══ Record extracts

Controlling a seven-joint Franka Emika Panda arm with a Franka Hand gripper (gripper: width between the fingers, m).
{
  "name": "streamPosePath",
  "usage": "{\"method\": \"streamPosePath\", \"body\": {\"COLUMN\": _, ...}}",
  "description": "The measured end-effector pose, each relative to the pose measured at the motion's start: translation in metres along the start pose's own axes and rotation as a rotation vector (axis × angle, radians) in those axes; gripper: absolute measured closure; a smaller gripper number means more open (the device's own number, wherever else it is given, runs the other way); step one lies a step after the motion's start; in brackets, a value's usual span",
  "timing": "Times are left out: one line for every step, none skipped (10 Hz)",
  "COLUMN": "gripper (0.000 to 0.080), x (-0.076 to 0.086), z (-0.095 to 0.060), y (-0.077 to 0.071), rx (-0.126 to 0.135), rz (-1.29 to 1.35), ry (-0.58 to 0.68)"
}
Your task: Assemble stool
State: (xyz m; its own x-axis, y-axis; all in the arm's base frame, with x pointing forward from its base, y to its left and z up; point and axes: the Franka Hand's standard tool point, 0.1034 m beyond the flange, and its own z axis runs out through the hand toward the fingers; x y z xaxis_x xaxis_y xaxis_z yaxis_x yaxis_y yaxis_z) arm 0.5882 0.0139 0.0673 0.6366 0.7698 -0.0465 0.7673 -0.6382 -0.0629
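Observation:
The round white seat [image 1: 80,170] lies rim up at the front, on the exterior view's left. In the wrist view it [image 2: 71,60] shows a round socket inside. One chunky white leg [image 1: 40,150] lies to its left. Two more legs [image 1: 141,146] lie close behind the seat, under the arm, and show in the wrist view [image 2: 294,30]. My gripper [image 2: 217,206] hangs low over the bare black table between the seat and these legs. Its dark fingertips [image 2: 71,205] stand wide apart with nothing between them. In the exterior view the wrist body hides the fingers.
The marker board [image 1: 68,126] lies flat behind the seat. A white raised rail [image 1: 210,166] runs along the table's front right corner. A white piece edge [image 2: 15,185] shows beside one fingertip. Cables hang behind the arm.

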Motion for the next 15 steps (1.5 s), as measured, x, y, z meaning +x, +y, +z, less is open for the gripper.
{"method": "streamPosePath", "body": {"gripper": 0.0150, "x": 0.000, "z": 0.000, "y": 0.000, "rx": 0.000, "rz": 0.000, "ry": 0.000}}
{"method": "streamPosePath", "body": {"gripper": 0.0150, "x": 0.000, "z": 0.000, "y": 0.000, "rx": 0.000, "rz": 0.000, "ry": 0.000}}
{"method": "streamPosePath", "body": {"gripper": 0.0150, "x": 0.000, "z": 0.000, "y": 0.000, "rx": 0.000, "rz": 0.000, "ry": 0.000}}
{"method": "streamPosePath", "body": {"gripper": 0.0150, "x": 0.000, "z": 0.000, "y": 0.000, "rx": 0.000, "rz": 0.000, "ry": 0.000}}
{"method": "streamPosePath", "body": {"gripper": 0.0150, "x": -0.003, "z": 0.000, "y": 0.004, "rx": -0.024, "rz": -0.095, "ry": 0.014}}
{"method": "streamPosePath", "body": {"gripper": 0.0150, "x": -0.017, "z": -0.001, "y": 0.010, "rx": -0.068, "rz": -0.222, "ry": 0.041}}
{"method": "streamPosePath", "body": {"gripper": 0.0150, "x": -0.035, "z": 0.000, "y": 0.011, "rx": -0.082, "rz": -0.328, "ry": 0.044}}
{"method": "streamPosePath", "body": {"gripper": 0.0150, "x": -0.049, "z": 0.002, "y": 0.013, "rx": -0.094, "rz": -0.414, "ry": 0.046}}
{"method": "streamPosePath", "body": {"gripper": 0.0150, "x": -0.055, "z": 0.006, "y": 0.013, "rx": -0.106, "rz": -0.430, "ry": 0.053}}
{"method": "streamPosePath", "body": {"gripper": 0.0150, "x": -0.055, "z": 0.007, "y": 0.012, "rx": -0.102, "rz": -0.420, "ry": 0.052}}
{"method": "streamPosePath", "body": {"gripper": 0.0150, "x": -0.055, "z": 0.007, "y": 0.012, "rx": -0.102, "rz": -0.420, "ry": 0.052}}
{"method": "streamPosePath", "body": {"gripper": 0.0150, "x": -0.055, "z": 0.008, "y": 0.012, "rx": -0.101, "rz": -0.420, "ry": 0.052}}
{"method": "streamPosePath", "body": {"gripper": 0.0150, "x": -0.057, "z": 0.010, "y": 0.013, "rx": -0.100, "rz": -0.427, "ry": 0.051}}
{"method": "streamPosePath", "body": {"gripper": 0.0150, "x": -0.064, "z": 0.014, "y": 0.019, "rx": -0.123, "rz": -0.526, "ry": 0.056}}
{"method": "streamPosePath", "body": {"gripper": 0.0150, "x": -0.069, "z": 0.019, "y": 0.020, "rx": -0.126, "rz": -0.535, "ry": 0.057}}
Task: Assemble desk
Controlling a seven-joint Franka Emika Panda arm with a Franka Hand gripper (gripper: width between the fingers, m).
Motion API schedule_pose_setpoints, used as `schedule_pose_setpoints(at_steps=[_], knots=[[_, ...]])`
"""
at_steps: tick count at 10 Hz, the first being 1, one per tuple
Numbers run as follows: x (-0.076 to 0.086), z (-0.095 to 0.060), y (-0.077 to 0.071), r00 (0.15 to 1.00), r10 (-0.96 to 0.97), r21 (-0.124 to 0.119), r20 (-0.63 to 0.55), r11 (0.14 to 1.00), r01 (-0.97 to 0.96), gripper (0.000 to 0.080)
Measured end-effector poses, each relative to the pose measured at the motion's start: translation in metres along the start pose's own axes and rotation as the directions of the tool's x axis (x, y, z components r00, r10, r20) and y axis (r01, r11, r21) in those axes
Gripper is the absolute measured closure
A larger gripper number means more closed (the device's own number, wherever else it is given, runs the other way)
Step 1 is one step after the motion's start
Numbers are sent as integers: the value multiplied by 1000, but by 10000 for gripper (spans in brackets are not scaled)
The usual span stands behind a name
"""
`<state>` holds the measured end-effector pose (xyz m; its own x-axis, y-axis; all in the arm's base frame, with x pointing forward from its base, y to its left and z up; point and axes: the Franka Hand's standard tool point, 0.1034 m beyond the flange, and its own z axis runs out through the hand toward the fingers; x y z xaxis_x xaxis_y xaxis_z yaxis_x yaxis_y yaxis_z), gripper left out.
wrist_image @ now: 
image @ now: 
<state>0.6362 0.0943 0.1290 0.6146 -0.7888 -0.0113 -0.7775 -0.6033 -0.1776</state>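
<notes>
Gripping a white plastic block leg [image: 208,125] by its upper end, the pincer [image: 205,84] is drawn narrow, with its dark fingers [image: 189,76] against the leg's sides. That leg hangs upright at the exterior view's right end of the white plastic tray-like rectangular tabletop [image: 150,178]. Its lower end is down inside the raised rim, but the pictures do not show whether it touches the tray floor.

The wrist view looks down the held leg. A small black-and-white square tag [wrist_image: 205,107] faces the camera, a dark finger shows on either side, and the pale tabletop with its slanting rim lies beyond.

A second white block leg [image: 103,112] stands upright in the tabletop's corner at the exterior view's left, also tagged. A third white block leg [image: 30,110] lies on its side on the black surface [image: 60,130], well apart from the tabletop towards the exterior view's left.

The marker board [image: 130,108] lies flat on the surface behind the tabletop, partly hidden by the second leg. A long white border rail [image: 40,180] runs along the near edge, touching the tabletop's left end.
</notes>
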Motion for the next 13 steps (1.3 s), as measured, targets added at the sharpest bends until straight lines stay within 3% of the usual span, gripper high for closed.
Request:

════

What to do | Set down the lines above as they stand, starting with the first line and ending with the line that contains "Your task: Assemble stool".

Result of the exercise |
Controlling a seven-joint Franka Emika Panda arm with a Franka Hand gripper (gripper: width between the fingers, m).
{
  "name": "streamPosePath",
  "usage": "{\"method\": \"streamPosePath\", \"body\": {\"COLUMN\": _, ...}}",
  "description": "The measured end-effector pose, each relative to the pose measured at the motion's start: translation in metres along the start pose's own axes and rotation as a rotation vector (axis × angle, radians) in those axes; gripper: absolute measured closure; a smaller gripper number means more open (the device's own number, wherever else it is given, runs the other way); step one lies a step after the motion's start; in brackets, a value's usual span",
  "timing": "Times are left out: one line for every step, none skipped (10 Hz)",
  "COLUMN": "gripper (0.000 to 0.080), x (-0.076 to 0.086), z (-0.095 to 0.060), y (-0.077 to 0.071), rx (-0.126 to 0.135), rz (-1.29 to 1.35), ry (-0.58 to 0.68)"
}
Your task: Assemble stool

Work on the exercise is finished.